The presence of a shear point, in addition, tends to cause poor metal distribution, and buildup of metal particles on the die, the latter being true at both the entrance and exit sides of the land surface. Metal buildup scores, scratches or otherwise contributes to poor appearance of the article; if the amount is sufficiently great, the deposit may, in fact, cause the destruction of the article itself. In any event, products of the instant dies will generally exhibit inner and outer surfaces which are of consistently good quality. Finally, the sharp shear points tend to wear excessively, thus requiring frequent polishing and grinding to renovate the die, or its replacement with undue frequency. Dies configured in accordance with the present invention require less frequent renovation and replacement.

It is to be noted that the manner in which the transition surfaces are produced is very important, since they must be circumferentially highly uniform. More specifically, they must be radially generated by rotation about the axis of the die or by equivalent means; they may not be developed longitudinally, such as by a forming member whose primary movement is axially through the die. Production in the latter manner would tend to produce circumferential non-uniformity, and could not be tolerated. It is also important that the radius of the transition surface be aligned on the axis between the surfaces that it joins, if entirely satisfactory operation is to be achieved. Moreover, while the term "curvilinear" has been used to describe the cross-sectional configuration of the transition surfaces, generally an arcuate or radiused surface will be necessary for optimum results.

Thus, it can be seen that the present invention provides a novel metal forming die which affords predictable and dependable operation, to produce articles of consistently uniform configuration and dimensions. The die affords excellent control of the forming operations to permit most efficient manufacture, while minimizing damage to the articles produced, and it is highly durable and demands less maintenance than dies heretofore provided.

Claims

1. A metal forming die adapted for coaction with a cylindrical punch, comprising a body having a uniform circular opening therein, said opening being defined by a generally cylindrical land surface, an inwardly tapered frustoconical entrance surface leading to said land surface, an inwardly tapered exit surface extending from said land surface, and circular transition surfaces at the junctures of said entrance and exit surfaces with said land surface, in cross-section said entrance and land surfaces being rectilinear and said transition surfaces being arcuate, whereby smooth transition is afforded from said entrance surface to said land surface and from said land surface to said exit surface.

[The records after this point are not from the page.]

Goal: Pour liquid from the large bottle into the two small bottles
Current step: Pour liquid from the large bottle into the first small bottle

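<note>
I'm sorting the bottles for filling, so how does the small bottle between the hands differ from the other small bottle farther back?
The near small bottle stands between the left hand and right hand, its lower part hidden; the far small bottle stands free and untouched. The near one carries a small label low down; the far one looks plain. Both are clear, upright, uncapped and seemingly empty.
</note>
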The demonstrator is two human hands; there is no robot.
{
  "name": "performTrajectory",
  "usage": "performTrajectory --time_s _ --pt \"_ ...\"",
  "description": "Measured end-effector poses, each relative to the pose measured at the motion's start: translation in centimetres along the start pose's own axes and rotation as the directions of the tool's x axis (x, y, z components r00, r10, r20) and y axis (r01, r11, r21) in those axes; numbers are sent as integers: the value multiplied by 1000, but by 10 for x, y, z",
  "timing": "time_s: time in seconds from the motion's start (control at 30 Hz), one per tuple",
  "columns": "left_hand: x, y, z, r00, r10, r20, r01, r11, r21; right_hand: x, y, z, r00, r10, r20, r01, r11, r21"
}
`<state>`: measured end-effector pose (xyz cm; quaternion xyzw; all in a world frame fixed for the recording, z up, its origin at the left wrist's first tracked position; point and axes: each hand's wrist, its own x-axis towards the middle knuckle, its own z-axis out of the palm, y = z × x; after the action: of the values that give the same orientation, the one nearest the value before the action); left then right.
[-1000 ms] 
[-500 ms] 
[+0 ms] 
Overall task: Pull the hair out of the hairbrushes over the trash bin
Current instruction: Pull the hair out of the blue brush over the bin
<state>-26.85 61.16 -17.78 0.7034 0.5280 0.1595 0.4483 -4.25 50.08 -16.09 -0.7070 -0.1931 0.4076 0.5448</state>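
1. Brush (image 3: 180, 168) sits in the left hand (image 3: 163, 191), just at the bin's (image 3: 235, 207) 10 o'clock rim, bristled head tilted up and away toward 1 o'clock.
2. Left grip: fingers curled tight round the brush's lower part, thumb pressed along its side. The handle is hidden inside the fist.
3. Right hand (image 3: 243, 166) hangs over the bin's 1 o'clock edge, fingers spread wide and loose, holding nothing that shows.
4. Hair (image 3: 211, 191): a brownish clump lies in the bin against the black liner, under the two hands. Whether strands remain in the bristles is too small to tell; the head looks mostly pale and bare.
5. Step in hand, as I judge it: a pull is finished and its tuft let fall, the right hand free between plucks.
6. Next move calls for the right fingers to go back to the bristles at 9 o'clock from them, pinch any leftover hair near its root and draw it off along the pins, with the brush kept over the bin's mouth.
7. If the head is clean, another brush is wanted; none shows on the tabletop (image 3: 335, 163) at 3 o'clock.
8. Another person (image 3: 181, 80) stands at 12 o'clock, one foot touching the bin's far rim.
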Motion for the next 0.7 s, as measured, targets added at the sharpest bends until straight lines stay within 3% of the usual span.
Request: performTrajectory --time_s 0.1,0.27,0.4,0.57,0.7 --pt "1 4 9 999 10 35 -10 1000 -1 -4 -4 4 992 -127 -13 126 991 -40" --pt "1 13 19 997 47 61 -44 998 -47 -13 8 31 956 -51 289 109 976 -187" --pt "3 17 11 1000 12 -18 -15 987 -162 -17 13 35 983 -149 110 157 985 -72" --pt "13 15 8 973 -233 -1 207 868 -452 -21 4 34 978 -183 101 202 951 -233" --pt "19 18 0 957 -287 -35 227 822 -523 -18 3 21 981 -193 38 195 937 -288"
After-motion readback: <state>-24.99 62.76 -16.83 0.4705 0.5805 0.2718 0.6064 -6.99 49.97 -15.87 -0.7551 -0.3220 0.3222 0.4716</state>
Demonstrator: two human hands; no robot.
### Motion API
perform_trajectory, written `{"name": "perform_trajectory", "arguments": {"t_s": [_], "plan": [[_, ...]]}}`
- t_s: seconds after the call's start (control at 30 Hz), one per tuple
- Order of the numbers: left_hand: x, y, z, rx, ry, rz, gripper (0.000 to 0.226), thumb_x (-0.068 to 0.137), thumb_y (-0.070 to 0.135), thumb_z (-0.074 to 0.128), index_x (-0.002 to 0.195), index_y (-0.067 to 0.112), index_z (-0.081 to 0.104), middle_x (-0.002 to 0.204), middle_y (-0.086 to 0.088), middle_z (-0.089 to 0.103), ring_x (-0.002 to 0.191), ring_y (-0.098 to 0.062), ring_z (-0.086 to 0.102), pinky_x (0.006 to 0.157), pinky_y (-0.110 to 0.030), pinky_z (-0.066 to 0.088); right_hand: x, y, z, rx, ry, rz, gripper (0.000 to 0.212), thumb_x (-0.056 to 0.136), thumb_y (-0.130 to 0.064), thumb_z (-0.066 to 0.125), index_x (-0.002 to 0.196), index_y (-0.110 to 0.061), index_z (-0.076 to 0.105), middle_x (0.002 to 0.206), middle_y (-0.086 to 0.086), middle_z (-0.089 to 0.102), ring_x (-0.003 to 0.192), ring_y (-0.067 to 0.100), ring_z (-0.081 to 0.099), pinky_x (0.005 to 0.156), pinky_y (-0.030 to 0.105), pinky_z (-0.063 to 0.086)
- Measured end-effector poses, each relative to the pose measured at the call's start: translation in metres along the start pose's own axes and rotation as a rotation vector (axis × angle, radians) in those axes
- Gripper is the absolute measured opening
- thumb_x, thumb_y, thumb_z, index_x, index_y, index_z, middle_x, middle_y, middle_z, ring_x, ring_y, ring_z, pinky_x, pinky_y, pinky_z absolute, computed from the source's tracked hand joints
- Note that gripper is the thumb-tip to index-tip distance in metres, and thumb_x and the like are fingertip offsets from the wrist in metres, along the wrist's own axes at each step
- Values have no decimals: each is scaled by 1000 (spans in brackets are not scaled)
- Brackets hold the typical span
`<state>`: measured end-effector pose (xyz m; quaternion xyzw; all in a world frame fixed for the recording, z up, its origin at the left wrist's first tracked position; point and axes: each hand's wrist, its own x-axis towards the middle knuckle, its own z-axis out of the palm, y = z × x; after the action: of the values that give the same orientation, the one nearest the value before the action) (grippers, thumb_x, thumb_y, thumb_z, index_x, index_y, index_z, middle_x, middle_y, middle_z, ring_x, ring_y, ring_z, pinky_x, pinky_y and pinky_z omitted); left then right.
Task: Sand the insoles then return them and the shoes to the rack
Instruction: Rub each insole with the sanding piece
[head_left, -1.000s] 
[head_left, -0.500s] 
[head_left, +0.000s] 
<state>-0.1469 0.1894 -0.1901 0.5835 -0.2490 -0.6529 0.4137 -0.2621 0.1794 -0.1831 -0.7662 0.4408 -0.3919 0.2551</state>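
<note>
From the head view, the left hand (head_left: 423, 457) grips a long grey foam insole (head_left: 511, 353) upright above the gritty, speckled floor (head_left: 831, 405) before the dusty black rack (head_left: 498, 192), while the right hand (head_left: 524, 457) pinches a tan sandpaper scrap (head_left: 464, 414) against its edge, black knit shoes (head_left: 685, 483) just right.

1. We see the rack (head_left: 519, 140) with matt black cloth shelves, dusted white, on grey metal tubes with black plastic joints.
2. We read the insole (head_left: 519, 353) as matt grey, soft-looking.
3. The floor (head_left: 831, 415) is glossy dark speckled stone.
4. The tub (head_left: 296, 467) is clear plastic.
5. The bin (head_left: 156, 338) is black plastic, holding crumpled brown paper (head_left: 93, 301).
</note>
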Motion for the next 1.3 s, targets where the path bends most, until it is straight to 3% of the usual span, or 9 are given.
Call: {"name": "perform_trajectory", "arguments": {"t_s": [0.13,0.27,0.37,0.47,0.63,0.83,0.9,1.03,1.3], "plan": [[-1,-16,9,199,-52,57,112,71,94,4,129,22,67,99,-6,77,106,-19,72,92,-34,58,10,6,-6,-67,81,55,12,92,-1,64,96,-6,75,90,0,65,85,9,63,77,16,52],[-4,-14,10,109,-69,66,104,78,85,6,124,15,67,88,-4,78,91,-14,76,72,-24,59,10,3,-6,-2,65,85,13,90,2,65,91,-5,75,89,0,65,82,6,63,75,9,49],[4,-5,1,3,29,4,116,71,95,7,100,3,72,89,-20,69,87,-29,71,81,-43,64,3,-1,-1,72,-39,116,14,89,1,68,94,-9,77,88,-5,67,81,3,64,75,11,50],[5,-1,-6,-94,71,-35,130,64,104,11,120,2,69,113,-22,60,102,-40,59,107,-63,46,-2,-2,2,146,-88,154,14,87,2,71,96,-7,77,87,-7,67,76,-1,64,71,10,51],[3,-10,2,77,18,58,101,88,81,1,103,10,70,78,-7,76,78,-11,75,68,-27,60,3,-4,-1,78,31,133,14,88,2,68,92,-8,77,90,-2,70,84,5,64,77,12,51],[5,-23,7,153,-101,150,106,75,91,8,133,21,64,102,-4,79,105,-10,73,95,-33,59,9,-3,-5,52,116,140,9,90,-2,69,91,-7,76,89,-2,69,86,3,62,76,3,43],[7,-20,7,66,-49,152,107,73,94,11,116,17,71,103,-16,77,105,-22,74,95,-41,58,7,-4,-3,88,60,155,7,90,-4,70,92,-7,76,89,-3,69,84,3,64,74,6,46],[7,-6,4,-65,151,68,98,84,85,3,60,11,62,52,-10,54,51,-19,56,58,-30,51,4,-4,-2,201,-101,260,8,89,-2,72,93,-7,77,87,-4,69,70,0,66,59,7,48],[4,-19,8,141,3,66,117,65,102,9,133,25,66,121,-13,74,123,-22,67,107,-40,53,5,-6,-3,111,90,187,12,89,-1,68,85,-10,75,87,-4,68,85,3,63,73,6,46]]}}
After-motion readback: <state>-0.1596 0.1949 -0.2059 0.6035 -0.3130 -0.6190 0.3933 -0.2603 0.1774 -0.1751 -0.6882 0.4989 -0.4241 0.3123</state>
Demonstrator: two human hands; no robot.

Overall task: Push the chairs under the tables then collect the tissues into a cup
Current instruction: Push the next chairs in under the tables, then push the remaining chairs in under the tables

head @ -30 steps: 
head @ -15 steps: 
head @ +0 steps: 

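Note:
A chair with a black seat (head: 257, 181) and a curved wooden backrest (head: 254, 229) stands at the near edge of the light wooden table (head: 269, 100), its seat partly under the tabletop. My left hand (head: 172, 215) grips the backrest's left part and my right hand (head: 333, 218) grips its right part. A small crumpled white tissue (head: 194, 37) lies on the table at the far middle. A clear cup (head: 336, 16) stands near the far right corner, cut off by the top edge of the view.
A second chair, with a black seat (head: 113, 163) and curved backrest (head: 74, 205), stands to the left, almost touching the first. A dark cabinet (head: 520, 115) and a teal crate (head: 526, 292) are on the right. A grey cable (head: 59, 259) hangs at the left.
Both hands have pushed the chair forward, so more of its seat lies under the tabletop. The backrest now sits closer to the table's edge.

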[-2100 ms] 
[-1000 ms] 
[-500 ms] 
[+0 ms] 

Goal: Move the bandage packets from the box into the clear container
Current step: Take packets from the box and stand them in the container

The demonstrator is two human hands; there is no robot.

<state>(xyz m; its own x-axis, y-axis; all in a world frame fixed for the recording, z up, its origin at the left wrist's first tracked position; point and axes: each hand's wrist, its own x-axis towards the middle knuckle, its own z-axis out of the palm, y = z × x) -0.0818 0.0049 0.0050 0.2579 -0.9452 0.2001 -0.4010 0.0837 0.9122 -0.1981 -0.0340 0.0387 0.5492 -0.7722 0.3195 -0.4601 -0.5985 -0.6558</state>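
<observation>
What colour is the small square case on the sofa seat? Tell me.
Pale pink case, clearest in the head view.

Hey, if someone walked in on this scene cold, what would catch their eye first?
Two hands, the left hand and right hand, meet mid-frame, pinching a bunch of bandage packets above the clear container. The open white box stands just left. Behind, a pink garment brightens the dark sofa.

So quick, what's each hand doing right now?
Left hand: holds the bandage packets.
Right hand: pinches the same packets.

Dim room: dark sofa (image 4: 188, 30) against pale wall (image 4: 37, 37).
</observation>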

2. The die of claim 1 wherein said entrance surface forms an angle of about 7.degree. to 8.degree. with said land surface.

3. The die of claim 2 wherein said exit surface is of rectilinear cross-section, and forms an angle of about 7.degree. to 8.degree. with said land surface.

4. The die of claim 1 wherein each of said transition surfaces has, in cross-section, a radius of about 0.005 to 0.050 inch.

5. The die of claim 4 wherein said radius is about 0.0015 to 0.0025 inch.

6. The die of claim 5 wherein the center of said radius between said land and entrance surfaces lies on the axis therebetween.

7. The die of claim 1 wherein said land surface is about 0.040 to 0.10 inch and tapers slightly toward the entrance side of said die.

8. The die of claim 7 wherein said land surface is relieved toward the exit side of said die by about 0.00002 to 0.00005 inch.